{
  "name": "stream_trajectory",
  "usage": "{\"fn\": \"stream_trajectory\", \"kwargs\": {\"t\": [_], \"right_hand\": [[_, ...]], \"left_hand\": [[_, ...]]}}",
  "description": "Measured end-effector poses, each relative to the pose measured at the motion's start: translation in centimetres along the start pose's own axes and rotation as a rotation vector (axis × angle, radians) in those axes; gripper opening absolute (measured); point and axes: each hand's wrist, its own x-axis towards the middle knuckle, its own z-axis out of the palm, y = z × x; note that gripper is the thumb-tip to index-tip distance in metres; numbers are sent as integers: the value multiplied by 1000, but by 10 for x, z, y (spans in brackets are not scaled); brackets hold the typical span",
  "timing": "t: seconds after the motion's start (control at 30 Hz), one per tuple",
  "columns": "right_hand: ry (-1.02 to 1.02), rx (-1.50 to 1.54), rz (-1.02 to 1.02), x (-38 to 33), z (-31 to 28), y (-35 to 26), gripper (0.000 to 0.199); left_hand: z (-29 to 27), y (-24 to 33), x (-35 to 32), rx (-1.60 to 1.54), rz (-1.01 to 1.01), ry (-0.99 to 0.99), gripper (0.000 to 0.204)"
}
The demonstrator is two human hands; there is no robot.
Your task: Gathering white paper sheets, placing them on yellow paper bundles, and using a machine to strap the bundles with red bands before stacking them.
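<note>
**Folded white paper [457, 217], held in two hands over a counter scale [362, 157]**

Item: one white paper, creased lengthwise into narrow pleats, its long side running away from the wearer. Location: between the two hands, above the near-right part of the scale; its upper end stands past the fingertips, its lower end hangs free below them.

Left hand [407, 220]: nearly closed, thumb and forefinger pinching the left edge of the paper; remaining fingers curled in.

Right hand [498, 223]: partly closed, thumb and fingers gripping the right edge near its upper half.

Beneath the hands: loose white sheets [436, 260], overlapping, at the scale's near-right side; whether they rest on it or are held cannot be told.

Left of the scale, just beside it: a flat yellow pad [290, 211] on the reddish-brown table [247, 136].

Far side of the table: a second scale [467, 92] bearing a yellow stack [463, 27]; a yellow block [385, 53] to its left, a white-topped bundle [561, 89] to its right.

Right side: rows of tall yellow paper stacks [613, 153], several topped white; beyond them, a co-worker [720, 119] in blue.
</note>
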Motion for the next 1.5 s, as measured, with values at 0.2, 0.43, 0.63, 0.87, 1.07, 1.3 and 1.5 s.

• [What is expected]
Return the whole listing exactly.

• [Answer box]
{
  "name": "stream_trajectory",
  "usage": "{\"fn\": \"stream_trajectory\", \"kwargs\": {\"t\": [_], \"right_hand\": [[_, ...]], \"left_hand\": [[_, ...]]}}",
  "description": "Measured end-effector poses, each relative to the pose measured at the motion's start: translation in centimetres along the start pose's own axes and rotation as a rotation vector (axis × angle, radians) in those axes; gripper opening absolute (measured); point and axes: each hand's wrist, its own x-axis towards the middle knuckle, its own z-axis out of the palm, y = z × x; note that gripper is the thumb-tip to index-tip distance in metres; numbers are sent as integers: the value multiplied by 1000, but by 10 for x, z, y (spans in brackets are not scaled); brackets hold the typical span",
  "timing": "t: seconds after the motion's start (control at 30 Hz), one per tuple",
  "columns": "right_hand: ry (-1.02 to 1.02), rx (-1.50 to 1.54), rz (-1.02 to 1.02), x (-38 to 33), z (-31 to 28), y (-35 to 26), gripper (0.000 to 0.199); left_hand: z (-29 to 27), y (-24 to 33), x (-35 to 32), rx (-1.60 to 1.54), rz (-1.01 to 1.01), ry (-0.99 to 0.99), gripper (0.000 to 0.204)"
}
The demonstrator is two human hands; there is no robot.
Your task: Gathering white paper sheets, placing them on yellow paper bundles, and using a machine to strap the bundles with red bands before stacking them.
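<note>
**Folded white paper [457, 217], held in two hands over a counter scale [362, 157]**

Item: one white paper, creased lengthwise into narrow pleats, its long side running away from the wearer. Location: between the two hands, above the near-right part of the scale; its upper end stands past the fingertips, its lower end hangs free below them.

Left hand [407, 220]: nearly closed, thumb and forefinger pinching the left edge of the paper; remaining fingers curled in.

Right hand [498, 223]: partly closed, thumb and fingers gripping the right edge near its upper half.

Beneath the hands: loose white sheets [436, 260], overlapping, at the scale's near-right side; whether they rest on it or are held cannot be told.

Left of the scale, just beside it: a flat yellow pad [290, 211] on the reddish-brown table [247, 136].

Far side of the table: a second scale [467, 92] bearing a yellow stack [463, 27]; a yellow block [385, 53] to its left, a white-topped bundle [561, 89] to its right.

Right side: rows of tall yellow paper stacks [613, 153], several topped white; beyond them, a co-worker [720, 119] in blue.
</note>
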Motion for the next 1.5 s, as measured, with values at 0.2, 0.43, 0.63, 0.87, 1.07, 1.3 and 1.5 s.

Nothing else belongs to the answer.